Year : 2003 | Volume
: 13 | Issue : 1 | Page : 13--14
Giant cell tumor of sinonasal cavity - an uncommon location for a common bone tumor
RB Dubey, NP Tara, SM Desai
Dept. of Radiodiagnosis, Pravara Rural Medical College, Loni, India
R B Dubey
Dept. of Radiodiagnosis, Pravara Rural Medical College, Loni
|How to cite this article:|
Dubey R B, Tara N P, Desai S M. Giant cell tumor of sinonasal cavity - an uncommon location for a common bone tumor.Indian J Radiol Imaging 2003;13:13-14
|How to cite this URL:|
Dubey R B, Tara N P, Desai S M. Giant cell tumor of sinonasal cavity - an uncommon location for a common bone tumor. Indian J Radiol Imaging [serial online] 2003 [cited 2019 Nov 19 ];13:13-14
Available from: http://www.ijri.org/text.asp?2003/13/1/13/28615
A 31 year old woman presented to our department with pain in the left eye and complete loss of vision since two weeks. She also had a swelling over the left cheek with history of epistaxis since last 3 months.

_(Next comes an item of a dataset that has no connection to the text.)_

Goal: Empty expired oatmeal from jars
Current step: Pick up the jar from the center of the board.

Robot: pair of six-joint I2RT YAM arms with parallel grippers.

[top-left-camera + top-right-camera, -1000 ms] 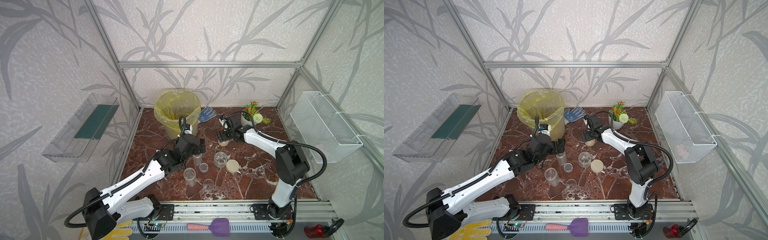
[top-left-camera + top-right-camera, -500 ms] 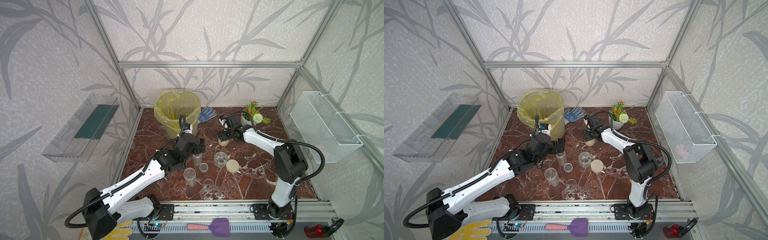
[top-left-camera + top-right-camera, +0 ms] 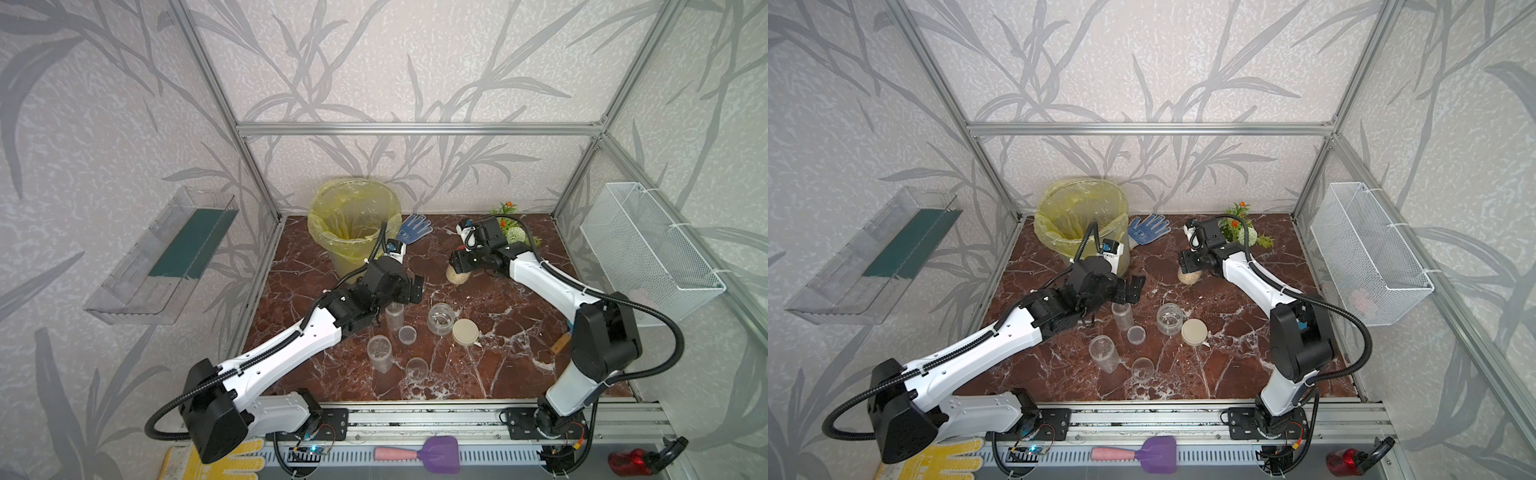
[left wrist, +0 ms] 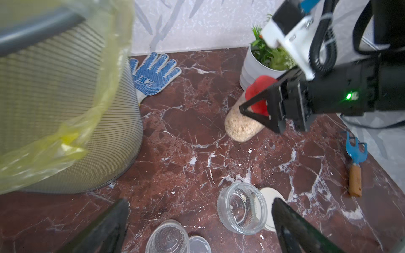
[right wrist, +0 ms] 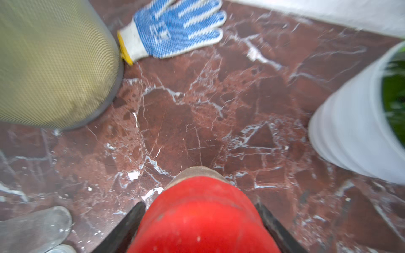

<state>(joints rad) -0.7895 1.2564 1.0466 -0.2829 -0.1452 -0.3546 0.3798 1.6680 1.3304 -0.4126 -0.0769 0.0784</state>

On examination, a mass was seen protruding from the lateral wall of the left nasal cavity. She was advised plain radiography.
Radiograph of the paranasal sinuses (water's view) [Figure 1]
Revealed a soft tissue density lesion in the region of the left maxillary sinus extending into the ethmoidal sinuses and nasal cavity on the left side. Erosion of the superior and medial walls of the maxillary sinus and deviation of the nasal septum towards the right side was also noted.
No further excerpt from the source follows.